WHAT TO PRODUCE: From the line with "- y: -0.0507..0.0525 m" through the line with "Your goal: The", inclusive, return each line of the data below exactly and leave the rest out.

DATA SEGMENT:
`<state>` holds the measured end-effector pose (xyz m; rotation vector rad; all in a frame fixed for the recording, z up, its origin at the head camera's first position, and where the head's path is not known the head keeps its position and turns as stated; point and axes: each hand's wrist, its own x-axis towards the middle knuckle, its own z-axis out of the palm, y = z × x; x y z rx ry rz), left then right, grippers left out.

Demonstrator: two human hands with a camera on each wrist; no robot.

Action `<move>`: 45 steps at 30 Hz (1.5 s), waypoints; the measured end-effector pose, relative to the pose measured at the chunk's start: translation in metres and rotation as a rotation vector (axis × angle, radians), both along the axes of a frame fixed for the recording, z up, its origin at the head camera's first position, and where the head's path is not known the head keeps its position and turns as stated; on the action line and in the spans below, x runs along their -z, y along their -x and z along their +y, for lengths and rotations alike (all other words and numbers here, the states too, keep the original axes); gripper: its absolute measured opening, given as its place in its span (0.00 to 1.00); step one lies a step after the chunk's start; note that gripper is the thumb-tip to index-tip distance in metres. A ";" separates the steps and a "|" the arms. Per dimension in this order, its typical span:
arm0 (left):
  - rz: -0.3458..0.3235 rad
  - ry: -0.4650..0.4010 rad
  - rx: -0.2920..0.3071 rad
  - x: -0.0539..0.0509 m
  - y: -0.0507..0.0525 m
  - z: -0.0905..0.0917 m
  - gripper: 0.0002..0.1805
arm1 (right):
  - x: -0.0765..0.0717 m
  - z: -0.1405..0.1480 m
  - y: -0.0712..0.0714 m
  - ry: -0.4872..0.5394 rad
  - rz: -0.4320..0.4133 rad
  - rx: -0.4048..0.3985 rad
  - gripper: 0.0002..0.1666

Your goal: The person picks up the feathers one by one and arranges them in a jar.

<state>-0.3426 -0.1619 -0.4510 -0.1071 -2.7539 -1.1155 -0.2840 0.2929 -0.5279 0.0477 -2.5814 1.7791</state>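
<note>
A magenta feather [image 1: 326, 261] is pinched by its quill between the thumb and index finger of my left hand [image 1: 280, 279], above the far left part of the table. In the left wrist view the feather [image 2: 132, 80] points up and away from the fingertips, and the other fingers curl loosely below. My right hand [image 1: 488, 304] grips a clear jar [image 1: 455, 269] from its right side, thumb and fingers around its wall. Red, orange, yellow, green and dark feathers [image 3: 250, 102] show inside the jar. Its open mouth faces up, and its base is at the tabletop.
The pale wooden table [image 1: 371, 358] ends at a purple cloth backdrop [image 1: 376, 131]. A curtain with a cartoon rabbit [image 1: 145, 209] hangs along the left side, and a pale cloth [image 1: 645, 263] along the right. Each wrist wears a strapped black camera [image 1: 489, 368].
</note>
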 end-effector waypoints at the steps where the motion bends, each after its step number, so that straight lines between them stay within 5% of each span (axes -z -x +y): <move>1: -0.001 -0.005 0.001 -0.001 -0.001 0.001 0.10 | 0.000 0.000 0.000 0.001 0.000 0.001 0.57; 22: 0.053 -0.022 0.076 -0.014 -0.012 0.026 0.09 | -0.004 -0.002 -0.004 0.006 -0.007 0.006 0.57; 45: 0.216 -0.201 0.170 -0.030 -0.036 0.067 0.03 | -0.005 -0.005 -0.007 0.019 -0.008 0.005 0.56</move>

TASK RESPONSE:
  - y: -0.0507..0.0525 m
  - z: -0.0905..0.0917 m
  - gripper: 0.0002..0.1805
arm1 (right):
  - x: -0.0765..0.0717 m
  - z: -0.1405..0.1480 m
  - y: -0.0712..0.0714 m
  - ry: -0.4872..0.5394 rad
  - rz: -0.4320..0.4133 rad
  - rx: -0.4048..0.3985 rad
  - gripper: 0.0002..0.1666

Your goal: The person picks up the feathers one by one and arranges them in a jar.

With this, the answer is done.